February 16, 2010

Cold in Florida May Delay Shuttle Launch (Source: Florida Today)
A lengthy cold spell on Florida's Space Coast has delayed NASA's next shuttle launch into April. The Discovery launch was scheduled for March 18, but with low temperatures delaying the movement of the shuttle to outfit it with two solid rocket boosters, it will be unlikely that NASA can launch the shuttle as scheduled. (2/16)

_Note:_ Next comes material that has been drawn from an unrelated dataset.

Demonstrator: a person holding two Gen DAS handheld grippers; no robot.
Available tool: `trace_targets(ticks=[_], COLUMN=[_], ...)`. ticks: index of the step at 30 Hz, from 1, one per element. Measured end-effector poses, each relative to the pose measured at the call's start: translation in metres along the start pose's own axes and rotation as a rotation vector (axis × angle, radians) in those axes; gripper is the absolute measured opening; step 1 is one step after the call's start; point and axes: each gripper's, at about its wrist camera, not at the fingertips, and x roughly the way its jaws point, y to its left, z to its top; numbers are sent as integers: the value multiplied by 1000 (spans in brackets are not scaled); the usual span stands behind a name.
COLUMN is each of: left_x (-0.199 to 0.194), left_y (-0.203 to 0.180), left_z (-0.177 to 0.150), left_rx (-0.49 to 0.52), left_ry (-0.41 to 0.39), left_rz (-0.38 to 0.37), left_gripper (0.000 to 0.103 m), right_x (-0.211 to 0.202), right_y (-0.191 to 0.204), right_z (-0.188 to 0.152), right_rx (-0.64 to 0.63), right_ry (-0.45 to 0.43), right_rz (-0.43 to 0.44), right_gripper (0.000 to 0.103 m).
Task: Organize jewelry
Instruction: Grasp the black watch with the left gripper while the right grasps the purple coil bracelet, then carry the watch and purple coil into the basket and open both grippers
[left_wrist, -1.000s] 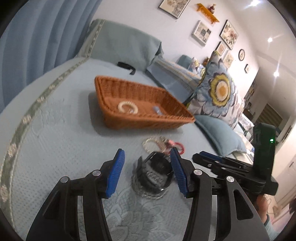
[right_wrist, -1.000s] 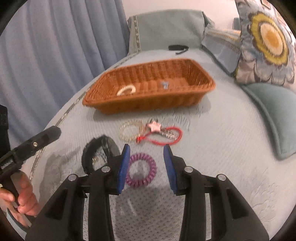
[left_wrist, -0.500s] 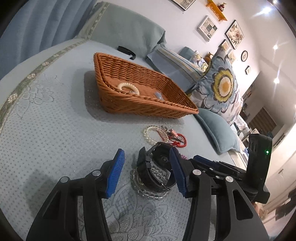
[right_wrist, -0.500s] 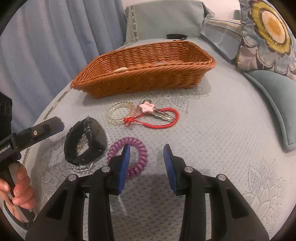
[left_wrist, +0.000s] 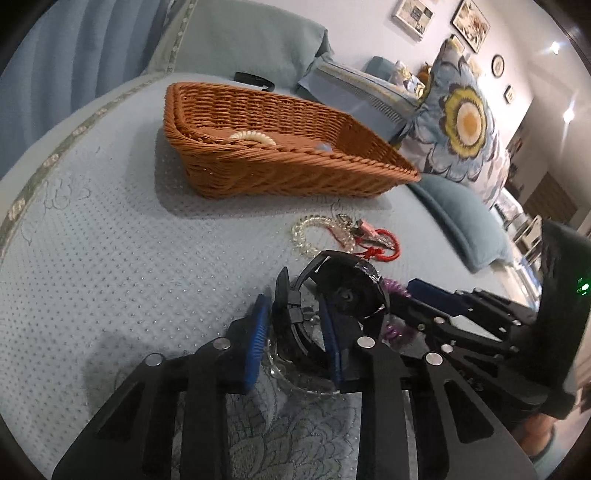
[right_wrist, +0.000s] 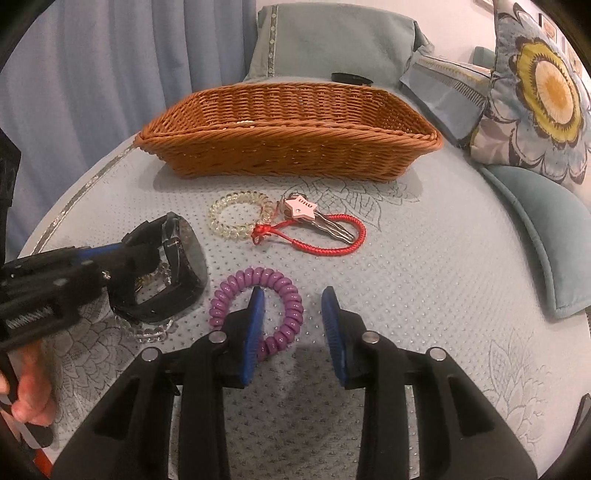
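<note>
Bed (right_wrist: 424, 258) with pale blue quilted cover; blue curtain (right_wrist: 92, 74) behind; floral cushion (left_wrist: 465, 125) at right; framed pictures (left_wrist: 469, 18) on white wall

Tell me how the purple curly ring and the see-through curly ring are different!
The purple curly ring is solid coloured; the see-through curly ring is pale, yellowish and clear. The purple one lies nearest the camera with the right tongs closing around one side; the see-through one lies nearer the basket, touching the red cord, with no tongs on it. Both are coiled loops lying flat on the bedspread.
</note>
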Motion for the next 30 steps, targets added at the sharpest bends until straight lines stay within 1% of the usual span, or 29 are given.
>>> trace_targets(ticks=[3, 4, 7, 8, 11, 16, 18, 22, 23, 26, 30], left_x=[0, 0, -1, -1, -4, -10, -15, -27, -28, -30, -29], left_y=[0, 1, 2, 2, 2, -3, -2, 3, 3, 4, 8], left_z=[0, 0, 0, 0, -1, -3, -3, -1, -1, -1, -1], left_rx=[-3, -8, -10, -10, -8, 11, 2, -36, -39, -45, -64], left_ry=[-2, -4, -9, -10, -26, -57, -74, -125, -134, -145, -145], left_rz=[0, -1, 4, 6, 9, 21, 9, -43, -44, -29, -29], left_gripper=[24, 22, 16, 15, 14, 13, 13, 13, 13, 13, 13], right_x=[0, 0, 0, 0, 0, -1, -2, -6, -7, -9, -13], right_y=[0, 0, 2, 3, 5, -4, -11, -17, -19, -19, -20], right_z=[0, 0, 0, 0, -1, 1, 1, 2, 2, 4, 5], right_rx=[1, 0, -7, -12, -26, 16, 40, 75, 76, 75, 79], right_ry=[0, 0, 3, 4, 2, 4, -1, -14, -19, -25, -42], right_rz=[0, 0, 6, 7, 6, 47, 66, 95, 101, 105, 108], right_gripper=[29, 29, 21, 16, 11, 9, 9, 9, 9, 9, 9])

Organized Labor Attacks Obama’s Space Plan (Source: Orlando Sentinel)
Add organized labor to the voices angry at President Barack Obama’s decision to scrap NASA’s moon program. In a letter sent to Obama on Feb. 4, R. Thomas Buffenbarger, international president of the International Association of Machinists and Aerospace Workers, said the White House idea to outsource flying astronauts into low Earth orbit would cost jobs, not create them. “At a time when the U.S. economy in mired in the worst recession in 70 years and is in desperate need of a jobs creation program, your Administration’s proposal to have NASA rely on the private sector to develop and operate manned space craft will contribute to the loss of several thousand well-paid domestics jobs,” he wrote.

He lashed out at the White House for what he called an “ideological blind faith in private markets” – a charge that could spark some interesting exchanges with Obama’s conservative critics. The White House, citing commercial space industry estimates, says with the president’s proposed $6 billion investment in private space companies, a new commercial space program could employ as many as 5,000 workers nationwide, including 1,700 in Florida. (2/16)

What's Next for US Spaceflight, If Not the Moon? (Source: Christian Science Monitor)
During the next five years, the president proposes to boost spending for NASA by $6 billion over 2010 levels. However, gone is the ambitious Constellation program, which aimed to build a replacement for the space shuttle and put US astronauts back on the moon by 2020. In its place – if Congress is willing (and several key lawmakers don’t appear to be) – is a NASA that would instead develop partnerships with the private sector.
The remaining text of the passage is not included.